Hagai 1:11

"Aku memanggil kekeringan atas negeri, atas gunung-gunung, atas gandum, atas anggur, atas minyak, dan atas segala yang tumbuh dari tanah; atas manusia dan hewan, dan atas segala hasil jerih payahmu."

Memahami Peringatan dan Janji

Ayat Hagai 1:11 merupakan bagian dari seruan nabi Hagai kepada umat Israel pasca pembuangan ke Babel. Ayat ini hadir sebagai peringatan keras mengenai konsekuensi dari mengabaikan pembangunan Bait Allah. Dalam konteks sejarahnya, umat Israel saat itu telah kembali ke Yerusalem namun lebih memprioritaskan pembangunan rumah dan kenyamanan pribadi mereka sendiri, sementara Bait Allah yang merupakan pusat ibadah dan hubungan mereka dengan Tuhan dibiarkan terbengkalai.

Kata-kata Hagai tentang memanggil kekeringan, mengeringkan gunung-gunung, serta hilangnya hasil bumi dan jerih payah, bukanlah sekadar ancaman kosong. Ini adalah gambaran dampak langsung dari ketidaktaatan terhadap perintah Allah. Kekeringan melambangkan ketiadaan berkat, kelimpahan, dan kehidupan. Ketika tanah kering, tidak ada yang bisa tumbuh. Gandum, anggur, dan minyak – sumber kehidupan dan kemakmuran – menjadi langka. Ini secara otomatis berdampak pada manusia dan hewan, serta segala upaya yang telah mereka lakukan. Kehidupan menjadi sulit, perjuangan menjadi sia-sia, dan harapan meredup.

Namun, penting untuk melihat ayat ini tidak hanya sebagai hukuman, tetapi juga sebagai panggilan untuk introspeksi dan perubahan. Peringatan ini diberikan agar umat dapat menyadari kesalahan mereka dan kembali kepada prioritas yang benar. Allah tidak menginginkan kehancuran umat-Nya, melainkan pemulihan dan keberlimpahan. Melalui Hagai, Allah menunjukkan bahwa ketiadaan berkat yang mereka alami adalah cerminan dari ketiadaan berkat spiritual yang terjadi ketika mereka menjauh dari-Nya dan mengabaikan hal yang paling penting bagi-Nya.

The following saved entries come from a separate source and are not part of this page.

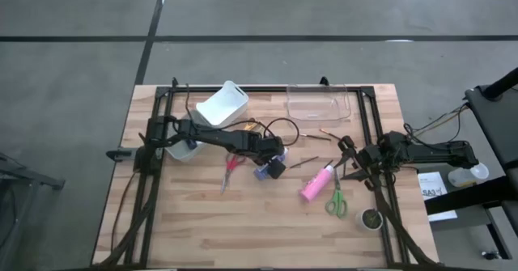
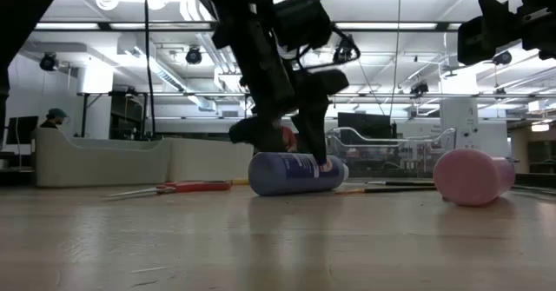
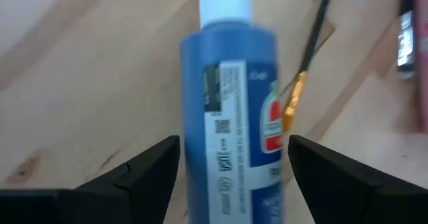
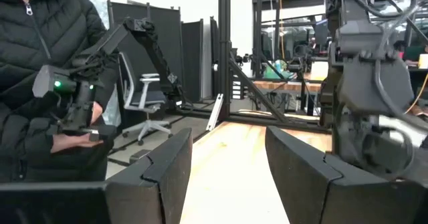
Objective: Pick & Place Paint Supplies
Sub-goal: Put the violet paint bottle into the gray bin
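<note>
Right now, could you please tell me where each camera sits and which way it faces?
High view: overhead, looking straight down; both arms, wooden table.
Low view: at tabletop height, looking level; left gripper at the blue bottle, pink bottle apart.
Left wrist view: looks between its open fingers at the same blue bottle.
Right wrist view: looks past open fingers off the table at a person.

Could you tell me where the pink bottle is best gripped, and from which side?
Probably from straight above, across its round body at mid-length: the pink bottle lies on its side on the table, its flanks free, though the green-handled scissors lie close beside its base.
</note>
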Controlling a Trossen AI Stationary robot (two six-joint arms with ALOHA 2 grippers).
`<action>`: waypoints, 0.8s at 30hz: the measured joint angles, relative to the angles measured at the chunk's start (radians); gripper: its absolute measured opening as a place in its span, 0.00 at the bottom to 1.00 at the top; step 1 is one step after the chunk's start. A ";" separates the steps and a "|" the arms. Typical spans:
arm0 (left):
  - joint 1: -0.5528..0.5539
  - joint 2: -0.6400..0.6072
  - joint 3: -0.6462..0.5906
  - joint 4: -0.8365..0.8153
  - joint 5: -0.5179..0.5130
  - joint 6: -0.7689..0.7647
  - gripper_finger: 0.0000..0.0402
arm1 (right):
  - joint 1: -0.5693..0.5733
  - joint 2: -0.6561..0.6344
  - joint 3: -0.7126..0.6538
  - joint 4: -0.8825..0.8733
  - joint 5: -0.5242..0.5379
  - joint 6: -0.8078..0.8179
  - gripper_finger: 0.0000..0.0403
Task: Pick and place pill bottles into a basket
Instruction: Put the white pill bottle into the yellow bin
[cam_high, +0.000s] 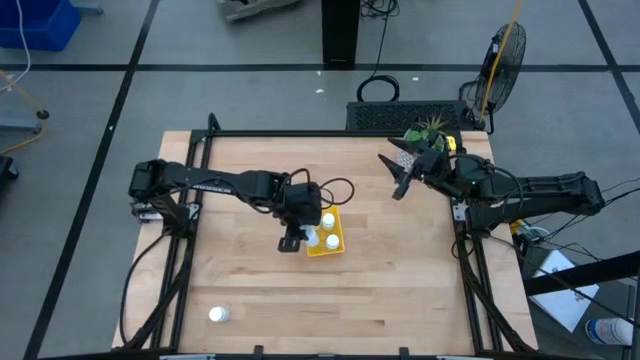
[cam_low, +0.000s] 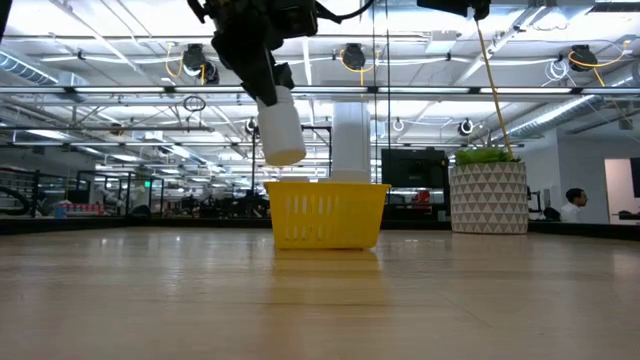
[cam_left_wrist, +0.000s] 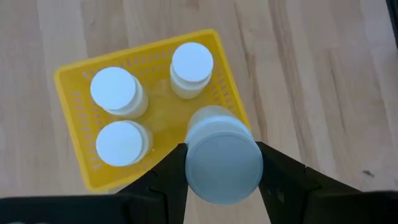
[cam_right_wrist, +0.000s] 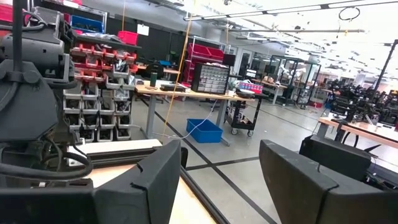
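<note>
lone pill bottle (cam_high: 218, 315) lay near table's front-left corner. left gripper (cam_high: 297, 238) hung over the basket's (cam_high: 334, 245) left edge, fingers clamped on a bottle (cam_left_wrist: 222, 160) held above the rim; three bottles (cam_left_wrist: 115, 91) stood inside. right gripper (cam_high: 400, 178) waited nr the plant pot (cam_low: 488, 197), fingers apart, empty.

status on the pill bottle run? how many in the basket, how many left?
Done: three pill bottles stand in the yellow basket. In hand: the left claw is shut on a fourth bottle, held above the basket's edge and not yet lowered in. Left: one bottle lies on the table near the front left corner. The right claw waits open by the potted plant.
</note>
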 joint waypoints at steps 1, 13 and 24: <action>0.003 0.000 0.000 0.000 0.000 0.003 0.41 | 0.000 0.000 0.000 0.000 0.000 0.000 0.52; 0.041 0.000 0.000 0.048 0.024 0.023 0.41 | 0.000 0.000 0.000 -0.001 0.000 0.000 0.52; 0.054 0.084 0.000 0.007 0.016 0.039 0.41 | 0.000 0.000 0.000 -0.010 -0.003 0.001 0.52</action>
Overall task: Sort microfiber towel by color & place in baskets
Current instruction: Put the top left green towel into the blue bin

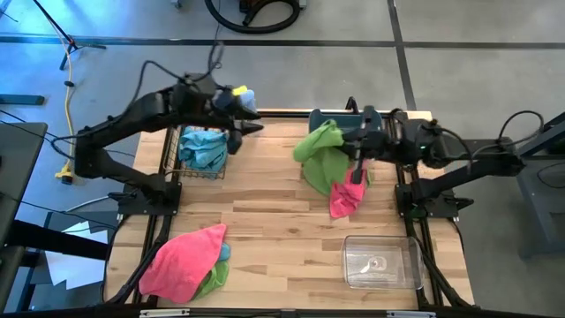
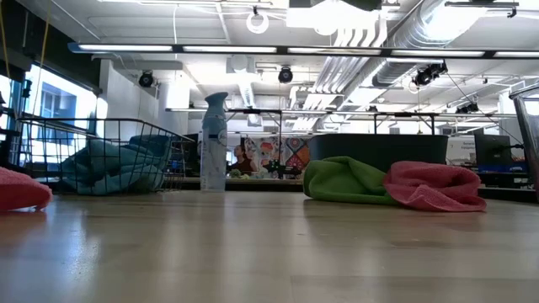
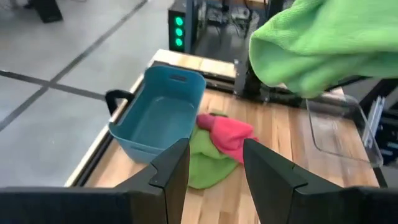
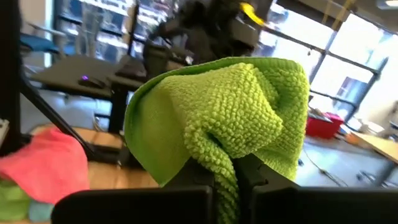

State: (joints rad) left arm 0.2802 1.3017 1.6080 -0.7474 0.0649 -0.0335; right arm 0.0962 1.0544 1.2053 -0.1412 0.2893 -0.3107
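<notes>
The right gripper (image 4: 227,171) has its jaws closed on a fuzzy lime-green microfiber towel (image 1: 322,152), which bunches over them in the right wrist view and trails down onto the wooden tabletop (image 1: 265,212) beside the slate-blue plastic tub with handles (image 3: 158,115). A pink fuzzy towel (image 1: 347,198) lies touching the green one's lower edge. The step in hand looks like lifting the green cloth clear for sorting. The left gripper (image 3: 214,165) hangs above the black wire basket (image 1: 201,150), jaws parted and holding nothing; that basket already holds light blue towels (image 2: 114,164). A second heap, pink over green and blue cloth (image 1: 185,262), sits at the near left corner, and the clear plastic rectangular bin (image 1: 381,261) stands near the right front. Next, the green towel probably needs raising free of the pink one, then carrying to whichever container takes green.
</notes>
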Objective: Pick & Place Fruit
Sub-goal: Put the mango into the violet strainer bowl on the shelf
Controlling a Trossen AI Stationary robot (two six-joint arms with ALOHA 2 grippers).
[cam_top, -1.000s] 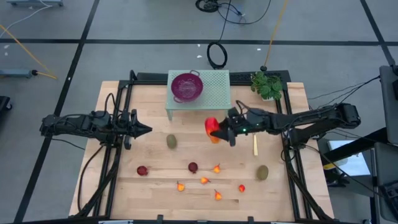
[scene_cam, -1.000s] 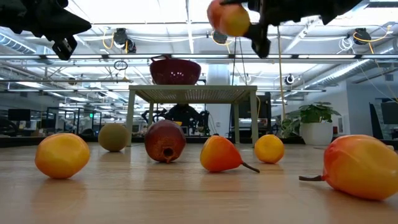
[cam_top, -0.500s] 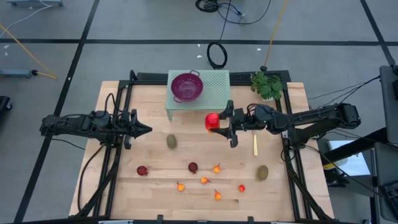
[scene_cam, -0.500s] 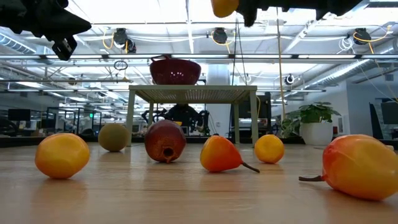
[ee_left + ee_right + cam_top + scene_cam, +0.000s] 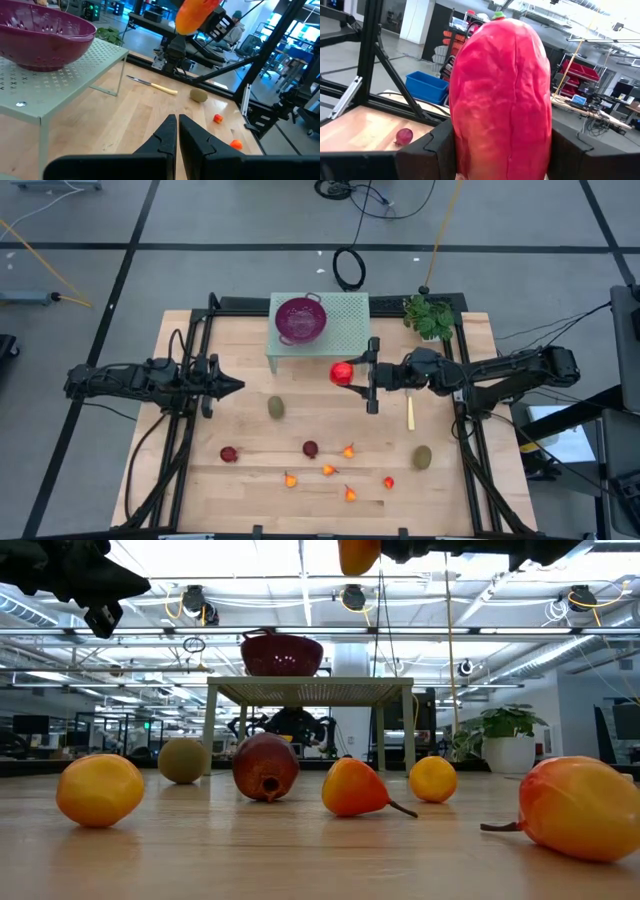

Kisah Hagai 1:11 memberikan pelajaran yang relevan hingga kini. Ia mengingatkan kita bahwa prioritas kita dalam hidup sangat menentukan arah berkat dan keberlimpahan yang kita terima. Ketika kita menempatkan hal-hal duniawi atau kepentingan pribadi di atas hubungan kita dengan Tuhan dan melupakan panggilan-Nya, kita berisiko mengalami "kekeringan" spiritual dan material. Sebaliknya, ketika kita memprioritaskan Tuhan, kesaksian-Nya, dan melayani-Nya, maka janji keberlimpahan, baik secara spiritual maupun duniawi, akan terwujud dalam hidup kita. Ayat ini mengundang kita untuk bertanya: apa yang menjadi prioritas utama dalam hidup kita hari ini? Apakah kita telah membangun "Bait Allah" dalam hidup kita, atau kita membiarkannya terbengkalai demi hal lain yang lebih fana?